## EXERCISE BRIEF
Set down all of the data that follows word for word, without the images.

## EXERCISE DATA
***
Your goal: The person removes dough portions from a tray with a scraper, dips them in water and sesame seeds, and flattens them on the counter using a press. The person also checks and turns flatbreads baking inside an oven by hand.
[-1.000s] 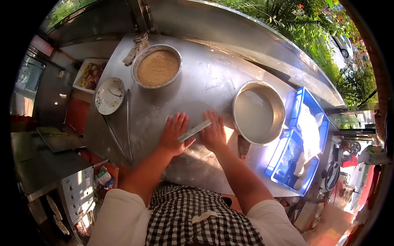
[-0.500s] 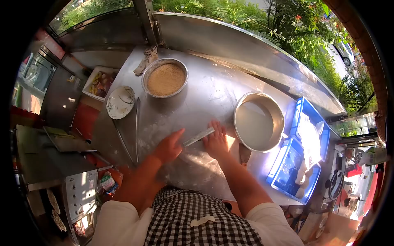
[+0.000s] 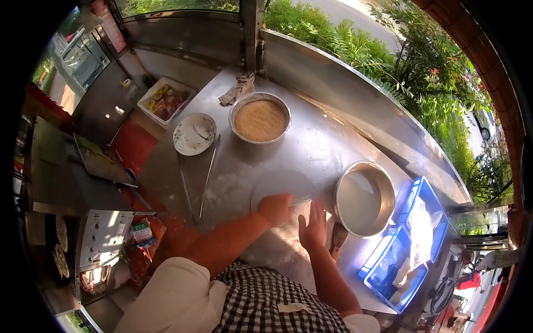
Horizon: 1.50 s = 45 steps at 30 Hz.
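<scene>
My left hand (image 3: 276, 210) is closed around a short, thin rolling pin (image 3: 301, 200), whose pale end pokes out to the right. My right hand (image 3: 313, 227) stands just beyond that end, fingers stretched out. Under and behind the left hand, a thin, greyish round sheet that looks like rolled dough (image 3: 280, 182) lies flat on the metal table (image 3: 233, 177). Close to the right hand is a large metal pot (image 3: 339, 202) with whitish contents.
A metal bowl of brown crumbs (image 3: 260, 120), a smeared white plate (image 3: 194, 134) and long metal tongs (image 3: 207, 180) lie toward the back left. A blade with an orange handle (image 3: 335, 252) rests beside the pot. Blue crates (image 3: 371, 272) holding pale lumps and a plastic bag stand at right.
My view has turned left. My left hand has gone from pointing fingers beside the pin to a closed grip on it. My right hand has lifted off the pin's other end.
</scene>
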### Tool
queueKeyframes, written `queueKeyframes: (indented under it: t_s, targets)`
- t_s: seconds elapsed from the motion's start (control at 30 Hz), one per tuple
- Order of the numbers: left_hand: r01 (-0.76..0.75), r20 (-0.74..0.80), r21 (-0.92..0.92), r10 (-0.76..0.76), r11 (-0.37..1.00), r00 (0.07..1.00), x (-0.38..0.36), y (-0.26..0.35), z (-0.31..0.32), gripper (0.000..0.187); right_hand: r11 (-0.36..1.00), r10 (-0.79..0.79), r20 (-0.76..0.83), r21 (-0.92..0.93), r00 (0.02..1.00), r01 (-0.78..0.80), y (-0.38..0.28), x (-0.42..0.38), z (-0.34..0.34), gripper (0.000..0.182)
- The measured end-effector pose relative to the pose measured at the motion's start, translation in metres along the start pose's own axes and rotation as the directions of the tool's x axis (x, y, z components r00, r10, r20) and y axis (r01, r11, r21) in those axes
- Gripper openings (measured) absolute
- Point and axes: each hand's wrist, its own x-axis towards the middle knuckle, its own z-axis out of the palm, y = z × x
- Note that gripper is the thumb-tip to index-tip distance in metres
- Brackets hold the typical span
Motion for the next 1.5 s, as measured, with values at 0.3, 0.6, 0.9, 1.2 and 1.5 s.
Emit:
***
## THE COMPLETED TASK
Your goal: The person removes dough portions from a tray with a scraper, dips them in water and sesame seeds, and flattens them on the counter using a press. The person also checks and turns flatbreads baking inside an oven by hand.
[-1.000s] 
[-0.500s] 
[+0.000s] 
Horizon: 1.50 s = 45 steps at 30 Hz.
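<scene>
My left hand (image 3: 276, 210) is closed around a short, thin rolling pin (image 3: 301, 200), whose pale end pokes out to the right. My right hand (image 3: 313, 227) stands just beyond that end, fingers stretched out. Under and behind the left hand, a thin, greyish round sheet that looks like rolled dough (image 3: 280, 182) lies flat on the metal table (image 3: 233, 177). Close to the right hand is a large metal pot (image 3: 339, 202) with whitish contents.
A metal bowl of brown crumbs (image 3: 260, 120), a smeared white plate (image 3: 194, 134) and long metal tongs (image 3: 207, 180) lie toward the back left. A blade with an orange handle (image 3: 335, 252) rests beside the pot. Blue crates (image 3: 371, 272) holding pale lumps and a plastic bag stand at right.
My view has turned left. My left hand has gone from pointing fingers beside the pin to a closed grip on it. My right hand has lifted off the pin's other end.
</scene>
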### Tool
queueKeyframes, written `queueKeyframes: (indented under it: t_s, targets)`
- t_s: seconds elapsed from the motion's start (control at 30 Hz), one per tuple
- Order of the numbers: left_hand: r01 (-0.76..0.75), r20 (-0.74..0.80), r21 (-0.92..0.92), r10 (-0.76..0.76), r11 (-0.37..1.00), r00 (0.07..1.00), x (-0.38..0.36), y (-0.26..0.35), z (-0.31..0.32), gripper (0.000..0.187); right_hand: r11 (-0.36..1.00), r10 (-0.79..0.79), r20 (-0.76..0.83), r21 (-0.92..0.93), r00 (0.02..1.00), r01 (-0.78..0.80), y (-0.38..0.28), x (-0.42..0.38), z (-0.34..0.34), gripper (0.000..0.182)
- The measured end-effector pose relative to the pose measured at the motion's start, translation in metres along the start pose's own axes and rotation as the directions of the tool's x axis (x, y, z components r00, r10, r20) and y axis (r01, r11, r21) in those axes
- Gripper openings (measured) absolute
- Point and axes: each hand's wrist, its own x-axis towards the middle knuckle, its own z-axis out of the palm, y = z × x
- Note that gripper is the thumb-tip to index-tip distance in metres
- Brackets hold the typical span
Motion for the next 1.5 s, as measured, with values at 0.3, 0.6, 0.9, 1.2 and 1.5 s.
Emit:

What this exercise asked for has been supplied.